TASK PROMPT:
Copy the data exactly, pictures aside.

DATASET EXCERPT:
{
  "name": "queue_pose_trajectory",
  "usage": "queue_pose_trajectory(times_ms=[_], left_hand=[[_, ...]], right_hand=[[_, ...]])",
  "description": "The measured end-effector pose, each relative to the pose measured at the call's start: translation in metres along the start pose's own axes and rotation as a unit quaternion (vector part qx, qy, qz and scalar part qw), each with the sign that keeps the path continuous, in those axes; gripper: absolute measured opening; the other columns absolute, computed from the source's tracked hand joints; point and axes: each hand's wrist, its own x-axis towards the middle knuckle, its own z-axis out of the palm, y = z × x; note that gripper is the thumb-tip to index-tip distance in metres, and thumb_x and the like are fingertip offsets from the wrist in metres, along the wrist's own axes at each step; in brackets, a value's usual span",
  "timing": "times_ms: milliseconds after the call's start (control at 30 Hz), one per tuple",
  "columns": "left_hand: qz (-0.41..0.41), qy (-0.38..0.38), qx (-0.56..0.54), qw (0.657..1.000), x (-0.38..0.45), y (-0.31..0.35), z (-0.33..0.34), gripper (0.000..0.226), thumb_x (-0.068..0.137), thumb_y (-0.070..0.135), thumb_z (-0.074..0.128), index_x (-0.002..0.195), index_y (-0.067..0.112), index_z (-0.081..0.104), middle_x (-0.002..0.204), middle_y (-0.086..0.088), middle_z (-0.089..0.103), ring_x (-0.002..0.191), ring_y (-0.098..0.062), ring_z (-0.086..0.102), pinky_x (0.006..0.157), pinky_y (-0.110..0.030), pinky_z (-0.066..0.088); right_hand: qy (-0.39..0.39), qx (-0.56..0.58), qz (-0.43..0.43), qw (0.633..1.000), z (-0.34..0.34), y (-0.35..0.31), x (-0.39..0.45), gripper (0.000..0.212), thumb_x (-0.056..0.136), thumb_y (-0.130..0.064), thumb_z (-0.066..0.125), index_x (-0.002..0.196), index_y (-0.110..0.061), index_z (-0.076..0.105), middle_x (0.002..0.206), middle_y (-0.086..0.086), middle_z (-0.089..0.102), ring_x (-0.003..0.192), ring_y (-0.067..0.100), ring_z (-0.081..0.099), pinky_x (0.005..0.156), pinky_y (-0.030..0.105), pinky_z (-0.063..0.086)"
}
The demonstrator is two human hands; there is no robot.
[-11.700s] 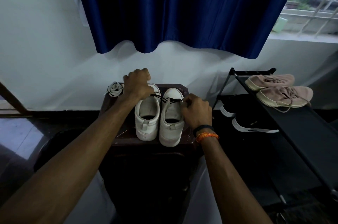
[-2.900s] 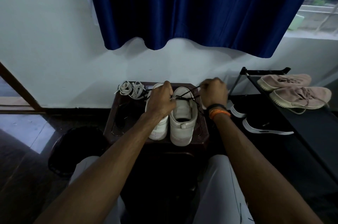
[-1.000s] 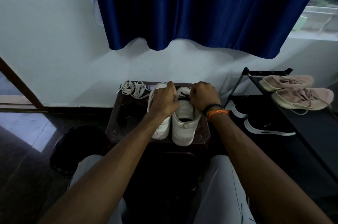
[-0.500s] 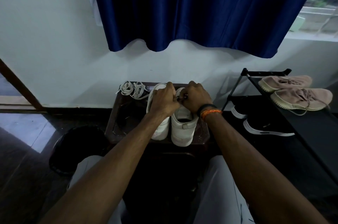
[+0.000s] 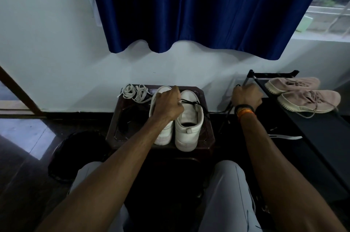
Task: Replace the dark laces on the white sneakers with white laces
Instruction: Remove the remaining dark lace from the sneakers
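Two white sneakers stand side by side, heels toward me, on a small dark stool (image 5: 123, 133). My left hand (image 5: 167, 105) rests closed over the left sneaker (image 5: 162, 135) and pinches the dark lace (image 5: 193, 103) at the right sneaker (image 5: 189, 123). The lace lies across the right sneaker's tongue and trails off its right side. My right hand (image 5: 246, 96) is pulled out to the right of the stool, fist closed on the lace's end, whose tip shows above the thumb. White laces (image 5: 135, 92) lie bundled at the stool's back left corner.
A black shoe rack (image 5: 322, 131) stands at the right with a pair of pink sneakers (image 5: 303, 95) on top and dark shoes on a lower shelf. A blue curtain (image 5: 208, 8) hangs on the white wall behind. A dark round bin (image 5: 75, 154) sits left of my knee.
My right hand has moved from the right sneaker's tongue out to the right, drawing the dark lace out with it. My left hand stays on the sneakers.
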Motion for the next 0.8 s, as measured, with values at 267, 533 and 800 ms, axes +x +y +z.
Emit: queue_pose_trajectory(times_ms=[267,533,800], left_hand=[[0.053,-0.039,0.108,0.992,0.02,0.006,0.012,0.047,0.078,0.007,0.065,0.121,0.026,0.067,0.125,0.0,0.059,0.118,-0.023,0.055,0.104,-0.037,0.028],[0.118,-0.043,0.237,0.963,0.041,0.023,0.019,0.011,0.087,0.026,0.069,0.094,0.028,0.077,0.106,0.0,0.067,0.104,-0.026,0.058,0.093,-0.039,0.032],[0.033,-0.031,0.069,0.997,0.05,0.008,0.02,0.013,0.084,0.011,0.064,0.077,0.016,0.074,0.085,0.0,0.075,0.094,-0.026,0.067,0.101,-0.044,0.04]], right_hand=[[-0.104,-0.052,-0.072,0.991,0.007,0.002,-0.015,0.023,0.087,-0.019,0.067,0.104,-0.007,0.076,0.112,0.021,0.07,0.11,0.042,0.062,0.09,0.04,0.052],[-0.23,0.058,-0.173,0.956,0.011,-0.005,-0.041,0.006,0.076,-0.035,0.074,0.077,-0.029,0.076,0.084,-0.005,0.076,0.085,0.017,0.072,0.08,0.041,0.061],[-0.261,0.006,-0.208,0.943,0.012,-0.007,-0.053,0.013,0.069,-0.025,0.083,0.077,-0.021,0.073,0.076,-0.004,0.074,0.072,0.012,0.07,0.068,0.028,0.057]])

EXERCISE ANSWER:
{
  "name": "queue_pose_trajectory",
  "usage": "queue_pose_trajectory(times_ms=[_], left_hand=[[_, ...]], right_hand=[[_, ...]])",
  "description": "The measured end-effector pose, each relative to the pose measured at the call's start: translation in metres along the start pose's own axes and rotation as a unit quaternion (vector part qx, qy, qz and scalar part qw), each with the sign that keeps the path continuous, in those axes; gripper: absolute measured opening; the other columns absolute, computed from the source's tracked hand joints; point and axes: each hand's wrist, its own x-axis towards the middle knuckle, its own z-axis out of the palm, y = z × x; note that gripper is the thumb-tip to index-tip distance in metres, and thumb_x and the like are fingertip offsets from the wrist in metres, along the wrist's own axes at each step; in brackets, a value's usual span",
  "timing": "times_ms: milliseconds after the call's start (control at 30 Hz), one per tuple",
  "columns": "left_hand: qz (-0.41..0.41), qy (-0.38..0.38), qx (-0.56..0.54), qw (0.657..1.000), x (-0.38..0.45), y (-0.31..0.35), z (-0.33..0.34), gripper (0.000..0.226), thumb_x (-0.068..0.137), thumb_y (-0.070..0.135), thumb_z (-0.074..0.128), index_x (-0.002..0.195), index_y (-0.067..0.112), index_z (-0.081..0.104), middle_x (-0.002..0.204), middle_y (-0.086..0.088), middle_z (-0.089..0.103), ring_x (-0.002..0.191), ring_y (-0.098..0.062), ring_z (-0.086..0.102), pinky_x (0.006..0.157), pinky_y (-0.110..0.030), pinky_z (-0.066..0.088); right_hand: qy (-0.39..0.39), qx (-0.56..0.58), qz (-0.43..0.43), qw (0.633..1.000), z (-0.34..0.34), y (-0.35..0.31), x (-0.39..0.45), gripper (0.000..0.212), thumb_x (-0.056..0.136), thumb_y (-0.130..0.064), thumb_z (-0.066..0.125), index_x (-0.002..0.196), index_y (-0.110..0.061), index_z (-0.076..0.105), middle_x (0.002..0.206), middle_y (-0.086..0.086), middle_z (-0.089..0.102), ring_x (-0.003..0.192), ring_y (-0.067..0.100), ring_z (-0.081..0.099), pinky_x (0.005..0.156), pinky_y (-0.030..0.105), pinky_z (-0.063..0.086)"
}
The demonstrator is two human hands; there is no robot.
[-11.700s] 
[-2.900s] 
[-1.000s] 
[-0.500s] 
[+0.000s] 
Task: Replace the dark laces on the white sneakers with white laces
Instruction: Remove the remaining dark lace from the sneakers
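Two white sneakers stand side by side, heels toward me, on a small dark stool (image 5: 123, 133). My left hand (image 5: 167, 105) rests closed over the left sneaker (image 5: 162, 135) and pinches the dark lace (image 5: 193, 103) at the right sneaker (image 5: 189, 123). The lace lies across the right sneaker's tongue and trails off its right side. My right hand (image 5: 246, 96) is pulled out to the right of the stool, fist closed on the lace's end, whose tip shows above the thumb. White laces (image 5: 135, 92) lie bundled at the stool's back left corner.
A black shoe rack (image 5: 322, 131) stands at the right with a pair of pink sneakers (image 5: 303, 95) on top and dark shoes on a lower shelf. A blue curtain (image 5: 208, 8) hangs on the white wall behind. A dark round bin (image 5: 75, 154) sits left of my knee.
My right hand has moved from the right sneaker's tongue out to the right, drawing the dark lace out with it. My left hand stays on the sneakers.
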Motion for the next 0.8 s, as measured, with values at 267, 533 and 800 ms, axes +x +y +z.
Emit: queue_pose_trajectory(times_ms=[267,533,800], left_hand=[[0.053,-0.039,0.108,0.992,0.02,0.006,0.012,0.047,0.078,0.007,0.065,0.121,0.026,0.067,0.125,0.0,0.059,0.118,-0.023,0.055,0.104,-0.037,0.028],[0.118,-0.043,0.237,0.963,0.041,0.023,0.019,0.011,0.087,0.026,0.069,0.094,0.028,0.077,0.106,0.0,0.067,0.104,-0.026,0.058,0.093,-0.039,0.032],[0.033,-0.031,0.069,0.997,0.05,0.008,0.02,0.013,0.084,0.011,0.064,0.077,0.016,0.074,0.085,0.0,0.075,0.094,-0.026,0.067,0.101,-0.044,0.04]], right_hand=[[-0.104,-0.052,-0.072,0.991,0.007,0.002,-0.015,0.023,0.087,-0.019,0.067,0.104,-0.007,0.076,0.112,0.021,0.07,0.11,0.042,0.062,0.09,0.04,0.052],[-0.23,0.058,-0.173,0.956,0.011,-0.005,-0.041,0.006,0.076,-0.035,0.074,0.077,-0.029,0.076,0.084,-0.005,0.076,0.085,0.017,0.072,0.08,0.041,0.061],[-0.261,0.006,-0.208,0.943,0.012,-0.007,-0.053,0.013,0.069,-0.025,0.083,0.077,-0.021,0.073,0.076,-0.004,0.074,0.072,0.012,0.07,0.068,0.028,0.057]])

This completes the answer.